DUDELANGE/LUXEMBOURG
CATHERINE KURZAWA

De 83 en 1988, le Centre de soins pour la faune sauvage de Dudelange accueille désormais 2.500 à 3.000 animaux par an

Situé au sein du Parc Le’h de Dudelange, le Centre de soins pour la faune sauvage accueille des animaux venus de tout leur pays. Qu’ils aient été trouvés par des promeneurs ou des automobilistes, ils sont soignés pour ensuite être remis dans la nature. Mais le cadre législatif actuel fait que certaines espèces ne peuvent pas l’être. Elles sont alors envoyées dans des parcs animaliers et passent de la vie sauvage à celle en captivité. Son directeur Raf Stassen nous détaille cela.

Constatez-vous une croissance du nombre d’espèces invasives accueillies dans votre centre ces dernières années?

RAF STASSEN Pour les ratons-laveurs, la quantité d’animaux accueillis au Centre de soins fluctue entre dix et quinze par an. Certaines années, nous n’avons plus pris plus de ratons-laveurs à cause d’un manque de capacité interne pour les accueillir. Je suis d’avis que chacun doit prendre ses responsabilités pour limiter le plus possible l’expansion des espèces invasives.

Quelles sont selon vous les origines de ce phénomène?

STASSEN Dans un monde globalisé, le transport d’animaux d’un continent à un autre, d’un écosystème à un écosystème complètement différent est inévitable. Parfois, il s’agit des animaux qui sont introduits par accident, parfois à propos. Deux exemples: les ratons-laveurs au Luxembourg sont surtout des animaux qui viennent des pays voisins, notamment d’Allemagne. A l’époque, on avait des centres d’élevage pour la fourrure des ratons-laveurs. Les animaux échappés ont réussi à s’installer dans la nature et l’espèce a connu une forte expansion dans tout le pays et vers les pays voisins.

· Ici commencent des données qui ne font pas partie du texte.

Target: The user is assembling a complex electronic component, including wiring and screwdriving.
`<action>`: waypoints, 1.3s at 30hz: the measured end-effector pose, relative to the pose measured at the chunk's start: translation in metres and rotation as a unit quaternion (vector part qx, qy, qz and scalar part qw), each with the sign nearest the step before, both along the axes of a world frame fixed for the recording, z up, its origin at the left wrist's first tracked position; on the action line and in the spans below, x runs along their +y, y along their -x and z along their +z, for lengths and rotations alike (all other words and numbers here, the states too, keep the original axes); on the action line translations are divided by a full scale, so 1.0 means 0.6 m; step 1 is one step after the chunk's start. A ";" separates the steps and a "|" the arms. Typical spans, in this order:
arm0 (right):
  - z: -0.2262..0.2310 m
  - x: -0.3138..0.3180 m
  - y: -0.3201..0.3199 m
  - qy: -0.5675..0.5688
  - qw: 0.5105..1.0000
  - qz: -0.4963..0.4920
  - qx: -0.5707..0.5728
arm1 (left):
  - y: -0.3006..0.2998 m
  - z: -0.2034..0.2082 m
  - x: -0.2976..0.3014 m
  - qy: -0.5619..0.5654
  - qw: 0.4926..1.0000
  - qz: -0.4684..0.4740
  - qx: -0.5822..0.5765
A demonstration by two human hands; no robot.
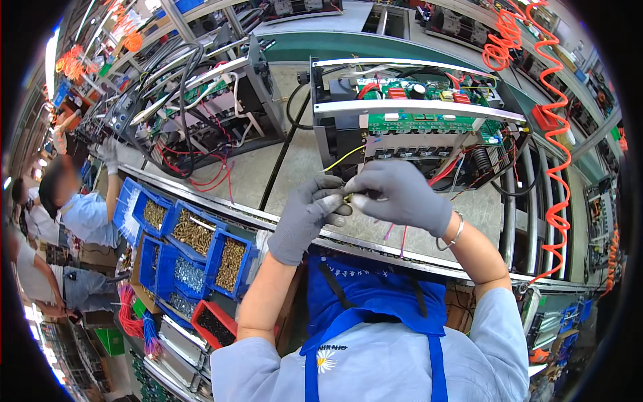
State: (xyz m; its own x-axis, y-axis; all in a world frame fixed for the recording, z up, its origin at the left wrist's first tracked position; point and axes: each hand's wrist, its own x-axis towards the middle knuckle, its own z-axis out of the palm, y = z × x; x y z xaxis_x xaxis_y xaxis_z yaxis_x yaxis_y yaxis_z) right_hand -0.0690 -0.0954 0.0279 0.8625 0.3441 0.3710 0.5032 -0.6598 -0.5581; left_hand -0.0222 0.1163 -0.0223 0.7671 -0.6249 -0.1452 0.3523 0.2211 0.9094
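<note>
In front of the open machine, my two grey-gloved hands meet above the conveyor's front edge. Thumb and fingers of my left hand (305, 218) are pinched together. From the other side, my right hand (402, 197) closes its thumb and forefinger at the same spot. Between the fingertips shows a small brass-coloured piece (347, 199), mostly covered, so its exact kind is unclear. Just beyond the hands stands the open machine (418, 108), with a green circuit board, metal rails and loose red wires. A yellow wire (345, 158) runs from its left side toward my left hand.
Blue bins (191, 231) of brass fittings and silver hardware stand at left, beside a red bin (214, 323) of dark parts. A second open machine (207, 107) trails cables on the line. An orange coiled hose (557, 154) hangs at right. Another person (87, 208) works at far left.
</note>
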 end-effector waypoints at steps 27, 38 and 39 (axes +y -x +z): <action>0.035 -0.023 -0.070 0.129 0.910 -0.222 -0.325 | 0.069 -0.075 -0.024 0.051 0.994 -0.058 0.078; 0.080 -0.025 -0.072 0.155 0.927 -0.265 -0.214 | 0.071 -0.058 -0.068 -0.006 0.999 0.004 -0.041; 0.081 -0.026 -0.056 0.154 0.925 -0.272 -0.217 | 0.071 -0.045 -0.074 0.024 0.999 0.015 -0.031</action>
State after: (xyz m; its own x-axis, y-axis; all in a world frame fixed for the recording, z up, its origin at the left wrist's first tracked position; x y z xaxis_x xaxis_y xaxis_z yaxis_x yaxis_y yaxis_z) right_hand -0.0354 -0.1108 0.0764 0.7316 0.0503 0.6799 0.1823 -0.9754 -0.1241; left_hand -0.0650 0.0716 -0.0494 0.7918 -0.6072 -0.0664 0.2880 0.2752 0.9172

Dans le cas des ratons-laveurs, vous les soignez puis cherchez une place pour eux dans des parcs animaliers. Avez-vous un délai précis pour ce placement? Et s’il n’est pas respecté, que devient l’animal?

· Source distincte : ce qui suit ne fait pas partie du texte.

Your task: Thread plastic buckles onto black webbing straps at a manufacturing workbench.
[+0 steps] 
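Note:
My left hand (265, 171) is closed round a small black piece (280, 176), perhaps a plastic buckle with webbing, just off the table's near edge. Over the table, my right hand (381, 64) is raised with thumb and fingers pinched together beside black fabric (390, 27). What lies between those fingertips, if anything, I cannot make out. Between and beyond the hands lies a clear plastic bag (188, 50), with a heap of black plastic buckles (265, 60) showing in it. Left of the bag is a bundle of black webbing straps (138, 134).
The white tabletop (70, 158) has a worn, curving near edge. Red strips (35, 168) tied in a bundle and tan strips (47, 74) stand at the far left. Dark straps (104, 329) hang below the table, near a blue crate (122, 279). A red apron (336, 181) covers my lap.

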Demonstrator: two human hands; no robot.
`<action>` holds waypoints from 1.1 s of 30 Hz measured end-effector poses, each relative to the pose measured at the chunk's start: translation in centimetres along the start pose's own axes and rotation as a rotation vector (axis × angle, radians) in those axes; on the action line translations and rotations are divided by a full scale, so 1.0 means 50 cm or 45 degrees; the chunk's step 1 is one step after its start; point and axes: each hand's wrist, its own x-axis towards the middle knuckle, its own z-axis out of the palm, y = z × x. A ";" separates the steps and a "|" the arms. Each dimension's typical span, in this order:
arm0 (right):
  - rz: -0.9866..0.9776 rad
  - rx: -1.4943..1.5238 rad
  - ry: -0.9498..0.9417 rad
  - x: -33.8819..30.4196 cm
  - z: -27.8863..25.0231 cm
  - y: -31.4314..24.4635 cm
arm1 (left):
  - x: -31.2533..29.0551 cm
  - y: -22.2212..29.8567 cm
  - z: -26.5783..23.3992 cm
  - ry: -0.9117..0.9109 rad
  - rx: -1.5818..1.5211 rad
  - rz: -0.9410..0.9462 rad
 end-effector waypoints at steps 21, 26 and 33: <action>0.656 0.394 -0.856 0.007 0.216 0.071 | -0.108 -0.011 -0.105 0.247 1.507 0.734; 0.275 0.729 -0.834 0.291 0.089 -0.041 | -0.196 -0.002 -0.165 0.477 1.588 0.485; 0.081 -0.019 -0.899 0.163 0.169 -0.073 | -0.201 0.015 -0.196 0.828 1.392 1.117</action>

STASSEN Pour l’instant nous n’avons pas de délai précis parce qu’on a déjà des places réservées pour nos animaux dans un parc animalier. Mais on est très conscient qu’à un moment donné, on ne trouvera pas aussi facilement de place pour eux. Dans ce cas, on fera tout notre possible pour trouver une bonne solution. Comme Centre de soins, les espèces invasives nous posent un conflit entre le bien-être de l’animal et la protection de la biodiversité: si on ne fait rien, ces espèces invasives causent trop de dégâts pour les espèces locales. De l’autre côté, en tant que Centre de soins, nous ne sommes pas un centre d’euthanasie où on va tuer ces animaux. Dans le futur, il faut considérer des alternatives, par exemple la possibilité de relâcher des ratons-laveurs stérilisés dans la nature, qui peuvent occuper des territoires et freiner l’expansion de la population. Ou l’option de créer des endroits sécurisés qui peuvent accueillir ces animaux pour le reste de leur vie dans des conditions qui leur permettent de maintenir le plus possible leur comportement naturel.